Share Purchase Agreement Luxembourg Law

5.1 Can shares be acquired outside the bidding process? Profits are allocated on the basis of the joint enterprise agreement. Article 22 bis of Luxembourg`s income tax law provides for a shortlist of stock exchanges with book value, which may be fiscally neutral at the luxembourg shareholder level (i.e. no capital gains): in the case of a non-Luxembourg-based shareholder who sells the shares of a Luxembourg company, the capital gains resulting from the disposal of a significant stake (i.e. more than 10 per cent) are taxable in the Luxembourg company if the capital gains are realized within six months of the acquisition of the shares. Most of Luxembourg`s tax treaties prevent the taxation of Luxembourg (sources). A takeover bid in Luxembourg, as described above, requires notice when the buyer reaches a certain participation threshold. In addition, some rules also require ongoing or previous notifications to supervisory authorities. The sale of shares in a Luxembourg company may be tax-exempt if the seller is either a Luxembourg company free of capital or a non-resident. As a general rule, Luxembourg loses the right to tax capital gains from tax treaties and non-resident sellers who do not enjoy contractual protection when selling shares in a Luxembourg company are not taxable in Luxembourg at the end of a six-month holding period. What documents do buyers and sellers usually introduce when acquiring shares or a business or asset? Are there any differences between the documents used to acquire shares as opposed to a business or asset? If none of these provisions can be applied, the exchange of shares is in principle fully taxable.

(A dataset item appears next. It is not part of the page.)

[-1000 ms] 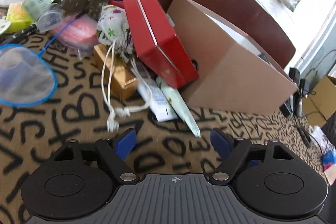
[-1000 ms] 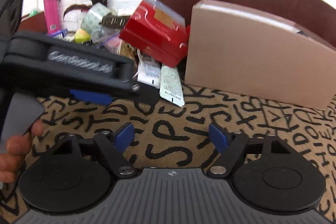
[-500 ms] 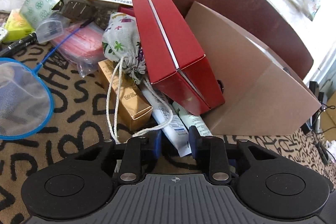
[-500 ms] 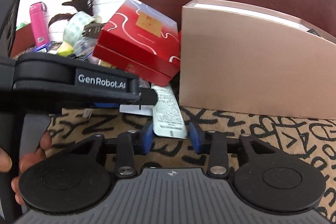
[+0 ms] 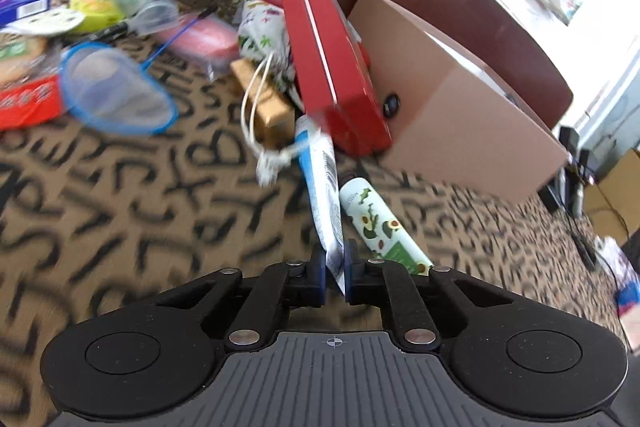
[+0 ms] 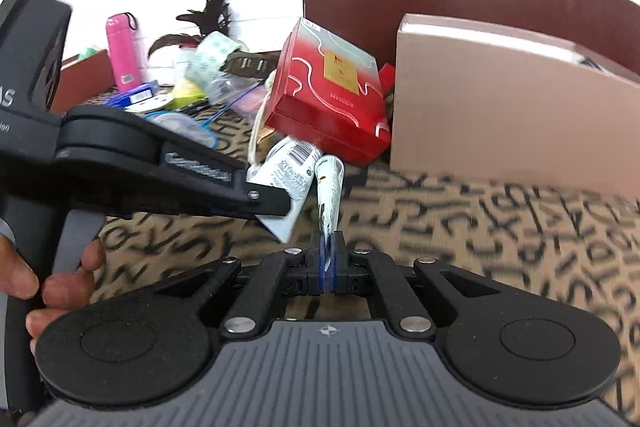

The private agreement may be formed by a number of legal mechanisms such as a letter of offer, an obligation to sell or, subsequently, a pre-sale and sale contract. 2.7 Should the same terms be offered to all shareholders? If not all shareholders of the target company are willing to sell at the offered price, the bidder must try to reach the 95% threshold to initiate a squeeze-out process.

But this is only possible in state-owned enterprises. There is no squeeze-out procedure for private companies in Luxembourg.